To the best of my knowledge, no woman has ever tuned for a large steel orchestra in Trinidad. But, the leader of Skiffle, Junia Regrello, delights in being progressive, so he hired Emily to tune for Skiffle this year (he also hired the first foreign composer/arranger a few years back, U.S. pannist Andy Narrel). 


Watching Emily tune and then listening to the high quality result of her work has caused some buzz in the panyard and the word is spreading (you can read a short write-up on Emily in one of Trinidad’s national newspapers here). It's been especially gratifying to see the young women in Skiffle recognize and delight in Emily's accomplishments. Emily is opening up whole new worlds of possibility for them just by being who she is and doing what she does. It is socially subversive, in a good way.


Emily is not a Sweet Briar grad, but her trailblazing success and “can do” attitude remind me of many of my students. I love being in Skiffle, but I can’t wait to get back to Sweet Briar. There are women there who, like Emily, are going to change the world for the better. It is my privilege to help them on their way.
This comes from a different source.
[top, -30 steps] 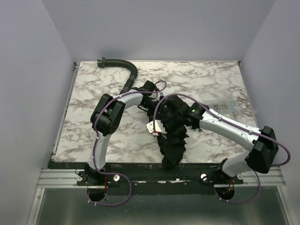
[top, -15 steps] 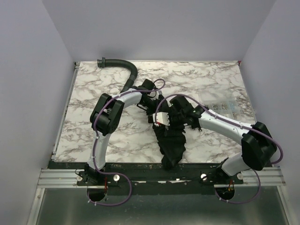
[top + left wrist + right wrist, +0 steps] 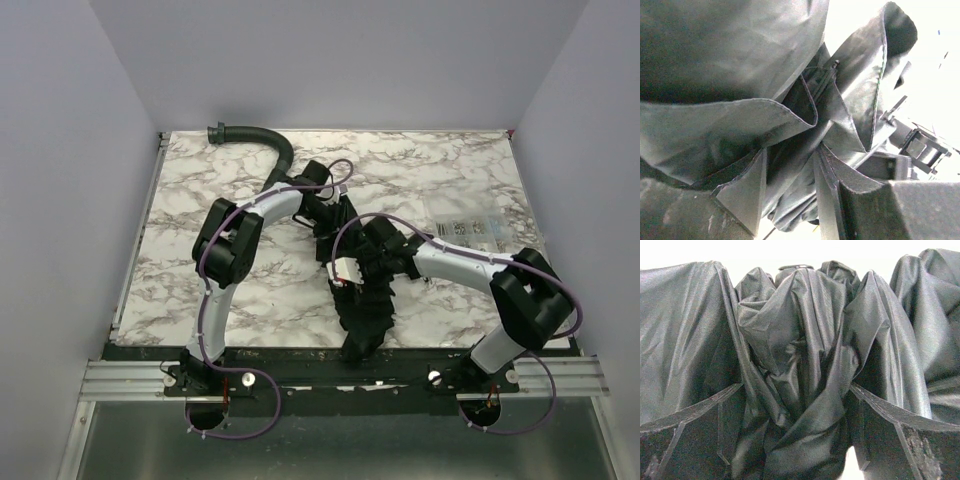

Saturday, February 2, 2013

Profile: Tara Baptiste


Tara began playing pan when she was 10 and has been playing pan for 26 years. Her favorite pan is the  three-cello (pictured). She is the manager of Stardust Steel Orchestra in London. When she is not playing in Panorama or managing her band, she is a nurse. When I asked Tara if she had anything she wanted to share with the Sweet Briar community, she said:

"I play in Panorama for two reasons. First, though I've lived in London for a long time, I was born in Trinidad. Coming back and playing Panorama is a way to connect with the culture of my parents and celebrate my rich heritage. Second, Panorama is hard work. It takes a lot of time, effort, and raw talent to compete at this level. Coming together with 120 other players, working hard together to bring a piece to life, there's nothing like those feelings of camaraderie and artistic accomplishment."